* **PROMPT**: Repeat everything in the listing exactly, except for the images.

* * *

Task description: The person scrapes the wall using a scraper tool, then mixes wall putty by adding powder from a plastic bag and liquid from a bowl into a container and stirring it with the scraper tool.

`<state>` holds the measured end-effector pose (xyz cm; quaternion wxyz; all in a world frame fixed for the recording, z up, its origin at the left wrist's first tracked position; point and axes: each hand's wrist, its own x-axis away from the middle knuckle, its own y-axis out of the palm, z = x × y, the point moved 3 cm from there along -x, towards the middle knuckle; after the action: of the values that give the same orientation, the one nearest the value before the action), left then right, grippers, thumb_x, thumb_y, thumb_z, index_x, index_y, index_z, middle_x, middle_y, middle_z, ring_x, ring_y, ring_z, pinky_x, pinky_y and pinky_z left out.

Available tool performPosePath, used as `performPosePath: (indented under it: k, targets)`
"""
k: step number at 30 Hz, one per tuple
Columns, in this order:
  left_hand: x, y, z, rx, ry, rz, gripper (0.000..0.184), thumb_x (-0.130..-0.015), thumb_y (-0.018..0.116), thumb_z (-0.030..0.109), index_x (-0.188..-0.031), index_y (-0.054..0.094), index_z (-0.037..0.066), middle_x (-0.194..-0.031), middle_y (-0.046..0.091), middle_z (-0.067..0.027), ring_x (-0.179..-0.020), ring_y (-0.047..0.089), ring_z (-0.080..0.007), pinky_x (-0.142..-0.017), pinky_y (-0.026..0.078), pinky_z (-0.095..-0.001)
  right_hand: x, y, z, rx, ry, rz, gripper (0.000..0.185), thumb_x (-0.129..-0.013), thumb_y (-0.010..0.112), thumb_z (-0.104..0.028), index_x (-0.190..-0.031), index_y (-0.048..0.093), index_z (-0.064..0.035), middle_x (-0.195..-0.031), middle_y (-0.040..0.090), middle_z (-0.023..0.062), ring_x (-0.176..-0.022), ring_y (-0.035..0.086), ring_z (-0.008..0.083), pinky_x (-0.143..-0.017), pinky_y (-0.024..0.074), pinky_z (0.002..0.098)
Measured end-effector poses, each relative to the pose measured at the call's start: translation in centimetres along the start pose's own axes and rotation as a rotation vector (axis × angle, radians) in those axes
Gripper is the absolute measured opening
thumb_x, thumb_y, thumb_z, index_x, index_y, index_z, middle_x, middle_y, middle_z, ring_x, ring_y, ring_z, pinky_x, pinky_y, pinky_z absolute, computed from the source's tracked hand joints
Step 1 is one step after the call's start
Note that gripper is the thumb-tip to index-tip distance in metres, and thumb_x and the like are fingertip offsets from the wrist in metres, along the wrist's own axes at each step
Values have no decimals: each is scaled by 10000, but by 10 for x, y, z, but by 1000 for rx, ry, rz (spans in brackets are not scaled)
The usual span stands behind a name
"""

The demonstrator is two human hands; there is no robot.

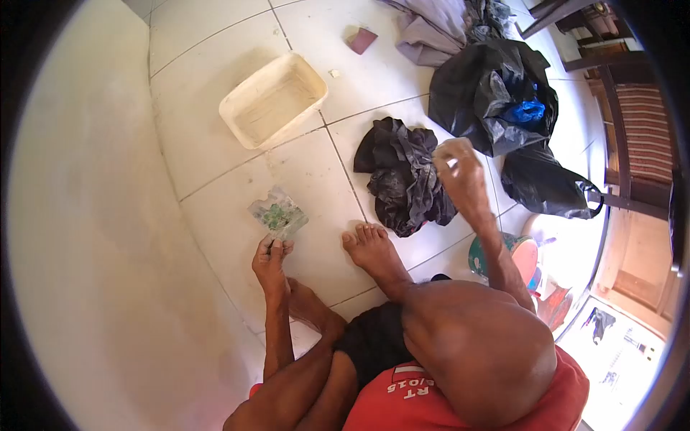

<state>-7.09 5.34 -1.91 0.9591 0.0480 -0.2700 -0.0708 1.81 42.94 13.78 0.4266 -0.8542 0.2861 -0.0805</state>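
A torn, greyish packet with green bits on it (278,214) is pinched by its lower edge in my left hand (272,262), just above the tiled floor. My right hand (462,172) is raised at the right edge of a crumpled black plastic bag (406,176), its fingers curled round with the thumb. Whether anything small is between those fingers cannot be made out. A cream rectangular tub (273,100) lies on the floor beyond the packet, with pale residue inside.
Larger black bags (496,93) with a blue bundle (525,111) lie at the right, near grey cloth (435,32). A reddish scrap (363,41) is at the top. A wooden chair (636,136) and a green round container (478,255) stand at the right; a wall (100,215) is at the left.
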Motion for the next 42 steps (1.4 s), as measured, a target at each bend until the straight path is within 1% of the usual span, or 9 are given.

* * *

* **ANSWER BOX**:
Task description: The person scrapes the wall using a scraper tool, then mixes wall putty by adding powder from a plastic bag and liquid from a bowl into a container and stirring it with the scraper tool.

`<state>` holds the measured end-effector pose (xyz cm; quaternion wxyz; all in a world frame fixed for the recording, z up, its origin at the left wrist's first tracked position; point and axes: each hand's wrist, its own x-axis away from the middle knuckle, its own y-axis out of the palm, z = x × y, the point moved 3 cm from there along -x, towards the middle knuckle; after the action: of the values that give the same orientation, the one nearest the value before the action), left then right, grippers, thumb_x, thumb_y, thumb_z, index_x, index_y, index_z, middle_x, middle_y, middle_z, ring_x, ring_y, ring_z, pinky_x, pinky_y and pinky_z left out.

Available tool performPosePath, used as `performPosePath: (indented under it: k, targets)`
"""
k: step number at 30 Hz, one per tuple
Columns, in this order:
  left_hand: x, y, z, rx, ry, rz, gripper (0.000..0.184), thumb_x (-0.130..-0.015), thumb_y (-0.018..0.116), thumb_z (-0.030..0.109), index_x (-0.188..-0.031), index_y (-0.054..0.094), index_z (-0.037..0.066), middle_x (-0.194..-0.031), middle_y (-0.046..0.091), middle_z (-0.067..0.027), ring_x (-0.179..-0.020), ring_y (-0.047..0.089), ring_z (-0.080..0.007), pinky_x (-0.142..-0.017), pinky_y (-0.026..0.078), pinky_z (-0.095..-0.001)
  right_hand: x, y, z, rx, ry, rz, gripper (0.000..0.185), thumb_x (-0.129..-0.013), thumb_y (-0.010..0.112), thumb_z (-0.104..0.028), index_x (-0.190..-0.031), index_y (-0.048..0.093), index_z (-0.064..0.035), middle_x (-0.195..-0.031), middle_y (-0.040..0.090), middle_z (-0.023..0.062), ring_x (-0.176..-0.022), ring_y (-0.035..0.086), ring_z (-0.008..0.083), pinky_x (-0.143..-0.017), pinky_y (-0.024..0.074), pinky_z (0.002..0.098)
Measured end-effector poses, each relative to the pose measured at the call's start: translation in centimetres along the start pose's own axes and rotation as a rotation vector (axis × angle, radians) in those axes
Gripper is the absolute measured opening
thumb_x, thumb_y, thumb_z, index_x, index_y, index_z, middle_x, middle_y, middle_z, ring_x, ring_y, ring_z, pinky_x, pinky_y, pinky_z absolute, computed from the source's tracked hand joints
Step 1 is one step after the call's start
Note that gripper is the thumb-tip to index-tip distance in metres, and thumb_x and the like are fingertip offsets from the wrist in metres, along the wrist's own axes at each step
Values have no decimals: each is scaled by 10000, but by 10 for x, y, z, but by 1000 for rx, ry, rz (spans in brackets are not scaled)
The usual span stands behind a name
"""

The demonstrator is two human hands; there is no robot.


<state>-7.09 5.34 -1.91 0.9591 0.0480 -0.2700 -0.0708 1.81 42.94 13.78 0.4266 -0.8542 0.2861 -0.0805</state>
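A torn, greyish packet with green bits on it (278,214) is pinched by its lower edge in my left hand (272,262), just above the tiled floor. My right hand (462,172) is raised at the right edge of a crumpled black plastic bag (406,176), its fingers curled round with the thumb. Whether anything small is between those fingers cannot be made out. A cream rectangular tub (273,100) lies on the floor beyond the packet, with pale residue inside.
Larger black bags (496,93) with a blue bundle (525,111) lie at the right, near grey cloth (435,32). A reddish scrap (363,41) is at the top. A wooden chair (636,136) and a green round container (478,255) stand at the right; a wall (100,215) is at the left.
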Motion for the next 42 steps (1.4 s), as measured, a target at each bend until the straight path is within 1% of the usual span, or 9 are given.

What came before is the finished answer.